Records for this exercise:

--------------------------------------------------

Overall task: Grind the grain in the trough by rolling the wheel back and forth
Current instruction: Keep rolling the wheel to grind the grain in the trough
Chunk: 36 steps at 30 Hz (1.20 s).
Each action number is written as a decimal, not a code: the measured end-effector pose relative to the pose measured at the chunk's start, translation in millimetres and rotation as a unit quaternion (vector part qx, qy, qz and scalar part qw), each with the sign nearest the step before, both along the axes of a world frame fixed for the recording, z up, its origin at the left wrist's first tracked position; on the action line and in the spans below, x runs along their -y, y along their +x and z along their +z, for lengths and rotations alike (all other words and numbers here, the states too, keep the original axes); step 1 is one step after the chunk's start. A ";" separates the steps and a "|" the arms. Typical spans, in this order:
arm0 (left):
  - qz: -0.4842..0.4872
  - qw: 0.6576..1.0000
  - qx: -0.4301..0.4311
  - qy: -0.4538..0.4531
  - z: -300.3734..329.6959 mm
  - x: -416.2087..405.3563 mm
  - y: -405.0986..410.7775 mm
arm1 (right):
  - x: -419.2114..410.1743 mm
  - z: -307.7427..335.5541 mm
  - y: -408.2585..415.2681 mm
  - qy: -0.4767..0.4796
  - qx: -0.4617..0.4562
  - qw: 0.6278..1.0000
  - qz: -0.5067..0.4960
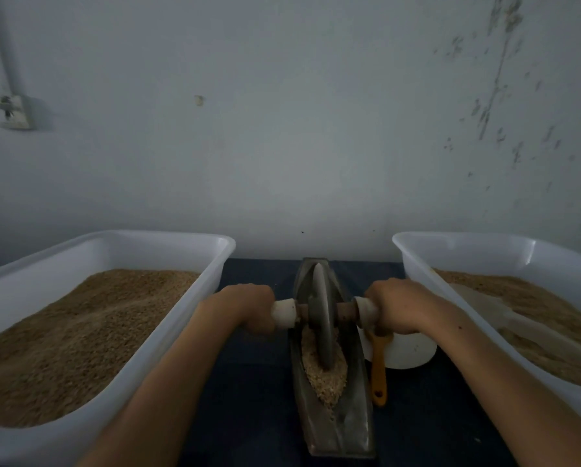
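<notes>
Gripping the axle ends, left hand (248, 306) and right hand (398, 306) could tilt the wheel (321, 318), spilling grain (324, 375) over the trough (351, 429) rim.

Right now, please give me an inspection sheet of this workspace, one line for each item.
Surface: dark blue table top.
Job's things: grey stone wheel stands in long grey trough, in crushed tan grain.
Clutter: two white plastic tubs of grain, left and right; orange-handled brush; white round container.
Hands: left hand and right hand grip the axle handles.
Cables: cord at wall socket.
Surroundings: grey stained wall.
</notes>
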<state>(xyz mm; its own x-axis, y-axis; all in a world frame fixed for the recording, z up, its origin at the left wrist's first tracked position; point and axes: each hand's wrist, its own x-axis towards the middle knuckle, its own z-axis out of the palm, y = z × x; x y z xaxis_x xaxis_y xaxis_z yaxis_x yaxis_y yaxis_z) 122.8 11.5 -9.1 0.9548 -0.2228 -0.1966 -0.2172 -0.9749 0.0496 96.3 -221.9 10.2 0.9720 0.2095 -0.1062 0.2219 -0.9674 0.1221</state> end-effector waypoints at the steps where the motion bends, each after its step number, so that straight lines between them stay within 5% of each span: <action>1: -0.001 1.000 -0.009 -0.005 0.3 -0.8 -0.3 | 0.3 1.3 -1.3 -0.002 -0.011 1.000 -0.001; 6: 0.002 1.000 0.007 -0.013 -1.4 -1.3 -0.2 | -2.4 -3.0 1.2 -0.008 0.032 0.999 -0.001; 12: 0.008 0.977 0.210 0.031 -10.4 5.7 -0.3 | -0.8 -23.0 6.5 0.027 0.224 0.974 0.021; 16: 0.010 0.965 0.260 0.037 -12.5 8.1 -0.7 | 1.9 -27.7 8.2 0.041 0.226 0.973 0.021; 19: 0.009 0.968 0.246 0.045 -12.1 7.1 -1.3 | 2.2 -25.1 8.5 0.029 0.224 0.974 0.015; 25: 0.004 1.000 0.006 -0.002 -0.1 -0.4 -2.0 | -1.1 -6.3 3.9 -0.012 0.071 0.997 0.015; 28: 0.001 0.998 -0.050 -0.032 2.7 -1.9 -3.6 | -1.3 1.7 -2.3 -0.018 0.017 1.000 0.014; 32: 0.004 0.999 -0.032 -0.042 1.4 -1.8 -3.0 | -3.1 1.5 -3.1 -0.026 0.027 0.999 0.011; 36: 0.007 0.997 0.079 0.005 -3.4 1.6 -1.9 | -2.4 -8.6 5.4 -0.003 0.102 0.995 0.007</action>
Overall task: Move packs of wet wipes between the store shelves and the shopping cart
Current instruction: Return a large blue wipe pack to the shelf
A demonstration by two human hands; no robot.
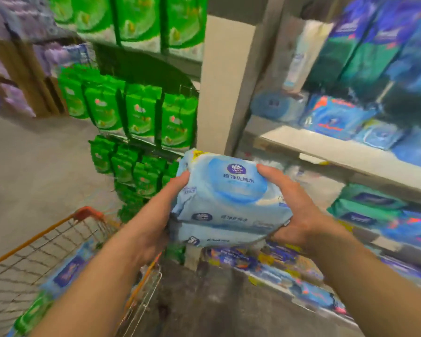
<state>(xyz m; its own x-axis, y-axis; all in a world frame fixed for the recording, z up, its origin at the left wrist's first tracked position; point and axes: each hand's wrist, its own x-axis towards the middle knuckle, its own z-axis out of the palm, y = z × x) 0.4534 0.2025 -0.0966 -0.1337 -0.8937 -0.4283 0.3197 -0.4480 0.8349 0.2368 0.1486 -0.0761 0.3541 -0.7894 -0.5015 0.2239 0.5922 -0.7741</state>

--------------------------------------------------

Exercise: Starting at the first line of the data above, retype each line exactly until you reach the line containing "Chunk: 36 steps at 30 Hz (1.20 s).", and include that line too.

Completed exercise:
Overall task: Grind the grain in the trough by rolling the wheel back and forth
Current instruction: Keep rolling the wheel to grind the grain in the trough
Chunk: 36 steps at 30 Hz (1.20 s).

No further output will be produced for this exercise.